WORK INSTRUCTIONS:
Reproduce the full listing below unchanged, apart from the pictures.

RECORDED INFORMATION:
----------
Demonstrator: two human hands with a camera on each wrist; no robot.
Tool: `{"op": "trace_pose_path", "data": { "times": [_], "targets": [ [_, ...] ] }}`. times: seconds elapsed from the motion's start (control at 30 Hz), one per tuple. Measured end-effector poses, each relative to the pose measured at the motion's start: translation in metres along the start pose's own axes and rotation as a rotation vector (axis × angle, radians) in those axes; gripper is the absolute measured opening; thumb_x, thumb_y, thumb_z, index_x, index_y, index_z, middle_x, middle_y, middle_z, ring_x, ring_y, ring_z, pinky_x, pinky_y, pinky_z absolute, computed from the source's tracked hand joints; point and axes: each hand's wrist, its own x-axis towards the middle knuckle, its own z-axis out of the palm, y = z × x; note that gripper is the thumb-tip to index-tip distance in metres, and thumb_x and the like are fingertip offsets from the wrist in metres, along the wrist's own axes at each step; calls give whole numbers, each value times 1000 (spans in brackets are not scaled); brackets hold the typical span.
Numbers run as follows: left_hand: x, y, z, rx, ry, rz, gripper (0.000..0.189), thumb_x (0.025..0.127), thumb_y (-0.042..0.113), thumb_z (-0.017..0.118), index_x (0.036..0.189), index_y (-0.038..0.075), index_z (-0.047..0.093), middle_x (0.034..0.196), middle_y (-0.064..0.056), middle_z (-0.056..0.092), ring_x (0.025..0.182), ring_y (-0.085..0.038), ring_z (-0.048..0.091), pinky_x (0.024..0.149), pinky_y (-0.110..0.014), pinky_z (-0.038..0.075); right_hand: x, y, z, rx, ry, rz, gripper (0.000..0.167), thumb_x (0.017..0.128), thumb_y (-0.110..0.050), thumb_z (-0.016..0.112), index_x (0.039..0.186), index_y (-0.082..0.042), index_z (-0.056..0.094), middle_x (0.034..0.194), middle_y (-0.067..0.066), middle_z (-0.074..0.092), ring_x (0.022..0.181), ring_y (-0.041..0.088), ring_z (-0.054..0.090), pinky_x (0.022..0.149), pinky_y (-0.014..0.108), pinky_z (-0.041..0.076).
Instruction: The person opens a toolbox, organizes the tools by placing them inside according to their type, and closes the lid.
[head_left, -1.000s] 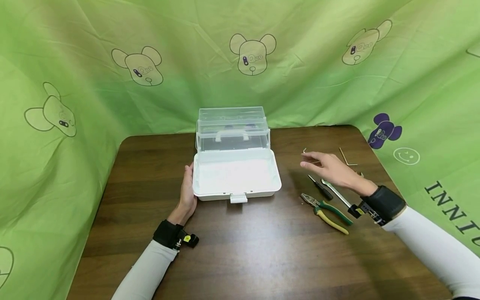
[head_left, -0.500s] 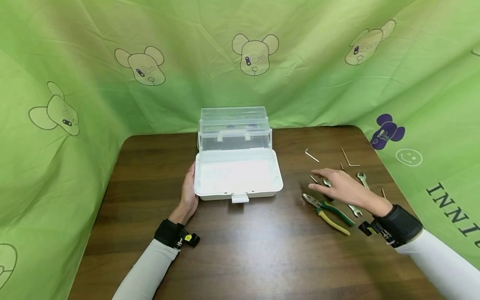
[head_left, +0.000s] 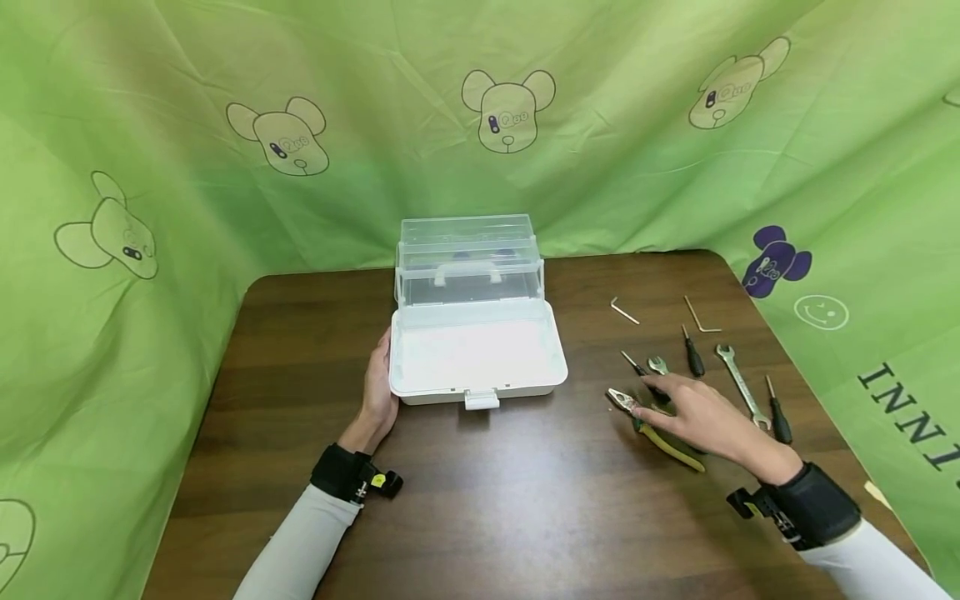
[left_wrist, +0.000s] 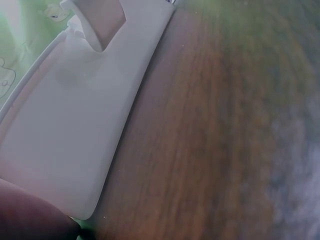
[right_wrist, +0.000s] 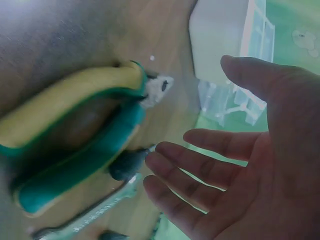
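A white toolbox [head_left: 478,390] stands on the table with its clear tiered lid folded up behind it. My left hand [head_left: 376,385] lies along the toolbox's left side, its fingertips partly out of sight; in the left wrist view only a blurred bit of it shows by the white front wall [left_wrist: 75,125]. Over the combination pliers [head_left: 667,447] hovers my right hand [head_left: 701,414], and the right wrist view shows its fingers spread and holding nothing. The pliers' yellow-and-green handles [right_wrist: 75,98] lie below it. Beside them are a black-handled screwdriver [head_left: 632,362] and a wrench [head_left: 657,365], both partly covered by the hand.
Farther right lie a screwdriver [head_left: 693,357], a second wrench [head_left: 738,383] and another screwdriver [head_left: 780,423]. Two hex keys, one short [head_left: 624,312] and one long [head_left: 697,317], are near the back edge. A green printed curtain [head_left: 360,183] hangs behind the table.
My right hand has come down and toward me, from near the short hex key to above the pliers, uncovering the hex key, screwdrivers and wrench. The left hand stays at the toolbox.
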Motion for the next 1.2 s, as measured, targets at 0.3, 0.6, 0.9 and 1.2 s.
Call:
{"op": "trace_pose_path", "data": {
  "times": [0.3, 0.6, 0.9, 1.2],
  "targets": [
    [0, -4, -2, -10, -25, 34, 58, 117, 29, 15, 170, 7, 13, 177, -5, 15, 163, -17, 11, 131, -39, 11, -12, 0, 19, -2, 30, 24, 60, 90, -38, 84, 130, 5, 70, 120, 24, 73, 96, 37, 72, 76, 55, 58],
    [-1, -5, -3, -13, -34, 59, 57, 116, 26, 17, 170, 8, 14, 177, -5, 15, 163, -19, 11, 131, -41, 11, -18, 1, 33, -55, 111, 3, 60, 82, -36, 91, 122, 5, 73, 112, 21, 72, 86, 32, 70, 68, 51, 56],
    [3, -7, -3, -25, -53, 89, 56, 115, 21, 16, 171, 9, 15, 177, -5, 16, 162, -18, 11, 130, -40, 10, -22, 0, 42, -79, 145, 18, 69, 73, -28, 97, 125, 8, 70, 109, 20, 72, 79, 30, 67, 63, 50, 55],
    [2, -6, -5, -26, -64, 70, 58, 115, 23, 18, 171, 9, 11, 178, -3, 11, 163, -17, 7, 131, -40, 8, -26, 3, 44, -76, 171, 83, 60, 70, -28, 99, 111, 8, 74, 101, 19, 69, 80, 35, 69, 67, 55, 56]
  ]
}}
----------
ANSWER TO THE PROBLEM:
Demonstrator: two human hands with a camera on each wrist; no robot.
Tool: `{"op": "trace_pose_path", "data": { "times": [_], "targets": [ [_, ...] ] }}`. times: seconds elapsed from the motion's start (control at 30 Hz), one per tuple. Measured end-effector poses, each relative to the pose measured at the motion's start: translation in metres along the start pose's own axes and rotation as a rotation vector (axis × angle, radians) in those axes; gripper is the absolute measured opening; thumb_x, thumb_y, thumb_z, index_x, index_y, index_z, middle_x, middle_y, middle_z, ring_x, ring_y, ring_z, pinky_x, pinky_y, pinky_z absolute, computed from the source's tracked hand joints; point and axes: each hand's wrist, its own x-axis towards the middle knuckle, its own z-axis out of the palm, y = z × x; note that gripper is the thumb-tip to index-tip distance in metres, and thumb_x and the like are fingertip offsets from the wrist in metres, along the wrist's own axes at each step; calls give whole numbers, each value times 1000 (spans in brackets are not scaled); brackets hold the typical span.
Numbers run as follows: left_hand: x, y, z, rx, ry, rz, gripper (0.000..0.189), thumb_x (0.025..0.127), thumb_y (-0.042..0.113), thumb_z (-0.017..0.118), index_x (0.036..0.189), index_y (-0.038..0.075), index_z (-0.047..0.093), middle_x (0.034..0.196), middle_y (-0.064..0.056), middle_z (-0.056..0.092), ring_x (0.025..0.182), ring_y (-0.085..0.038), ring_z (-0.048..0.091), pinky_x (0.024..0.149), pinky_y (-0.110..0.014), pinky_z (-0.038..0.075); right_hand: x, y, z, rx, ry, rz, gripper (0.000..0.167), thumb_x (0.017..0.128), thumb_y (-0.110..0.050), thumb_z (-0.016..0.112), index_x (0.039..0.186), index_y (-0.082..0.042), index_z (-0.056..0.094), middle_x (0.034..0.194), middle_y (-0.067..0.066), middle_z (-0.074..0.092), ring_x (0.022..0.181), ring_y (-0.041..0.088), ring_z (-0.054..0.090), pinky_x (0.022..0.149), pinky_y (-0.014..0.108), pinky_z (-0.041..0.076).
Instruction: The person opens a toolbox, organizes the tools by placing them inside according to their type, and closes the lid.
[head_left, -1.000s] 
[head_left, -0.500s] 
[head_left, +0.000s] 
[left_wrist, +0.000s] 
[right_wrist, +0.000s] 
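A white toolbox [head_left: 478,390] stands on the table with its clear tiered lid folded up behind it. My left hand [head_left: 376,385] lies along the toolbox's left side, its fingertips partly out of sight; in the left wrist view only a blurred bit of it shows by the white front wall [left_wrist: 75,125]. Over the combination pliers [head_left: 667,447] hovers my right hand [head_left: 701,414], and the right wrist view shows its fingers spread and holding nothing. The pliers' yellow-and-green handles [right_wrist: 75,98] lie below it. Beside them are a black-handled screwdriver [head_left: 632,362] and a wrench [head_left: 657,365], both partly covered by the hand.
Farther right lie a screwdriver [head_left: 693,357], a second wrench [head_left: 738,383] and another screwdriver [head_left: 780,423]. Two hex keys, one short [head_left: 624,312] and one long [head_left: 697,317], are near the back edge. A green printed curtain [head_left: 360,183] hangs behind the table.
My right hand has come down and toward me, from near the short hex key to above the pliers, uncovering the hex key, screwdrivers and wrench. The left hand stays at the toolbox.
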Motion for the next 1.2 s, as measured, targets at 0.3, 0.6, 0.9 and 1.2 s.
Call:
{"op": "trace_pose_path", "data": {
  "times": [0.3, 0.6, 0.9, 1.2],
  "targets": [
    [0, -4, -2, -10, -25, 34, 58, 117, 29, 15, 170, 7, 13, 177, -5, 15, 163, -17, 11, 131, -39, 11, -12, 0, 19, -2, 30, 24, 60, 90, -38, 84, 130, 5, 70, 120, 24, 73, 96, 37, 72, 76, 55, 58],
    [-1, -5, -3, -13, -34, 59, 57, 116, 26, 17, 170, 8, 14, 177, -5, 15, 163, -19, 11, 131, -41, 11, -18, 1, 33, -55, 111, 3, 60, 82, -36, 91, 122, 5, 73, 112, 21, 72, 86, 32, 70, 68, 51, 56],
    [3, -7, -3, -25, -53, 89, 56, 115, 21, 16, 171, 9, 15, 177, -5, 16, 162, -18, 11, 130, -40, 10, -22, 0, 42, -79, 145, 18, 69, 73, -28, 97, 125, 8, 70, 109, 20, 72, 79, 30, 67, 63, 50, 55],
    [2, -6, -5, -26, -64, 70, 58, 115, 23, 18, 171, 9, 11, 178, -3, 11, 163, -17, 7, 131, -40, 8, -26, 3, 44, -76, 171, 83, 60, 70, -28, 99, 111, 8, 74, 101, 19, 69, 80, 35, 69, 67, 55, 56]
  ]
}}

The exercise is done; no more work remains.